With the new tax year comes a new £20,000 tax-free Isa allowance.

For those keen to invest in cash savings accounts, it’s slim pickings as far as top rates are concerned. But there is still a wide disparity between the best and the worst deals.

At best, the big banks pay a miserly 0.05 per cent on easy access accounts — and 0.01 per cent at worst.

During the pandemic, savers have squirreled away £126bn in taxable easy-access accounts, a 16.2 per cent rise over a year to £901bn

During the pandemic, savers have squirreled away £126bn in taxable easy-access accounts, a 16.2 per cent rise over a year to £901bn

During the pandemic, savers have squirreled away £126bn in taxable easy-access accounts, a 16.2 per cent rise over a year to £901bn

Savings rates have plummeted since the Bank of England slashed the base rate to a record low of 0.1 per cent in March last year.

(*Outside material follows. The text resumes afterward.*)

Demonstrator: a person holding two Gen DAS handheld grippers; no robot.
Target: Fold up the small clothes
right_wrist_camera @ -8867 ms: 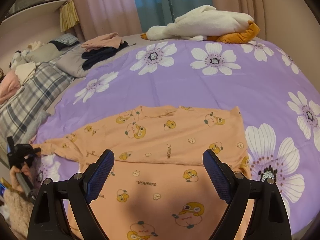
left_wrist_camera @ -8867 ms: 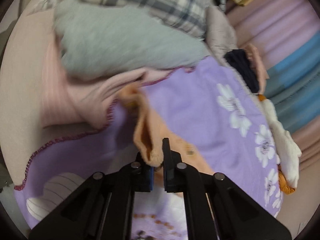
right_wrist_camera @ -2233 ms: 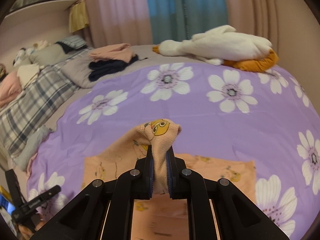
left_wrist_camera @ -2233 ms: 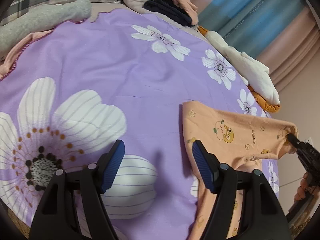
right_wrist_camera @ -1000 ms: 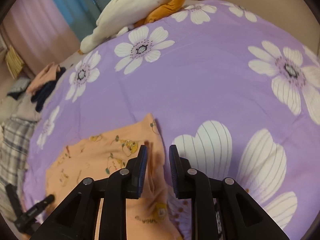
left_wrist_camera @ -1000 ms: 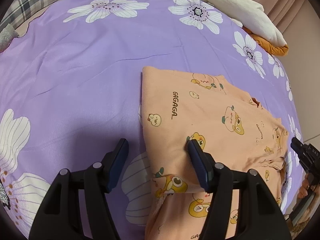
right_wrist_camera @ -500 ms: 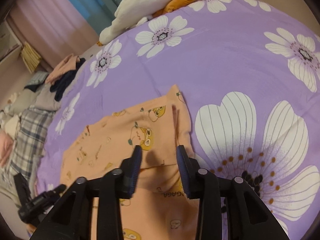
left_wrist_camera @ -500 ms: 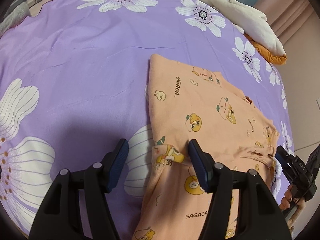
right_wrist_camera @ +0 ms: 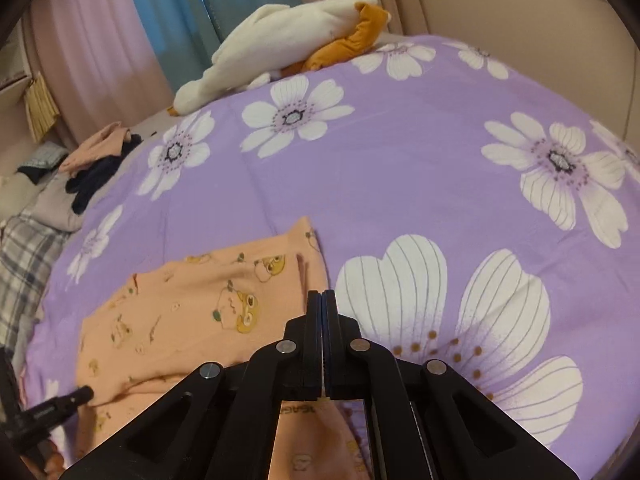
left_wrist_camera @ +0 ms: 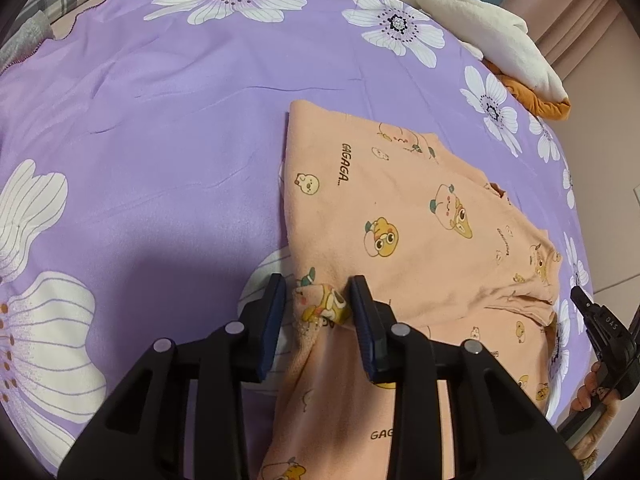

Cash Isas also lost their sparkle after the introduction of the personal savings allowance, which lets you bank tax-free interest on ordinary accounts.

Basic-rate taxpayers can earn up to £1,000 interest a year tax-free. Higher rate payers get £500, while additional rate earners get nothing. 

This means even with the best ordinary easy-access account, paying 0.4 per cent, basic rate earners can hold £250,000 without paying tax.

During the pandemic, savers have squirreled away £126 billion in taxable easy-access accounts, a 16.2 per cent rise over a year to £901 billion. The amount paid into cash Isas increased by 0.58 per cent to £295 billion.

The personal savings allowance could be whittled away in the future, while a rise in rates might land savers a tax bill. 

Yet, any interest earned in cash Isas doesn’t need to be declared on self-assessment tax forms or count towards your savings allowance.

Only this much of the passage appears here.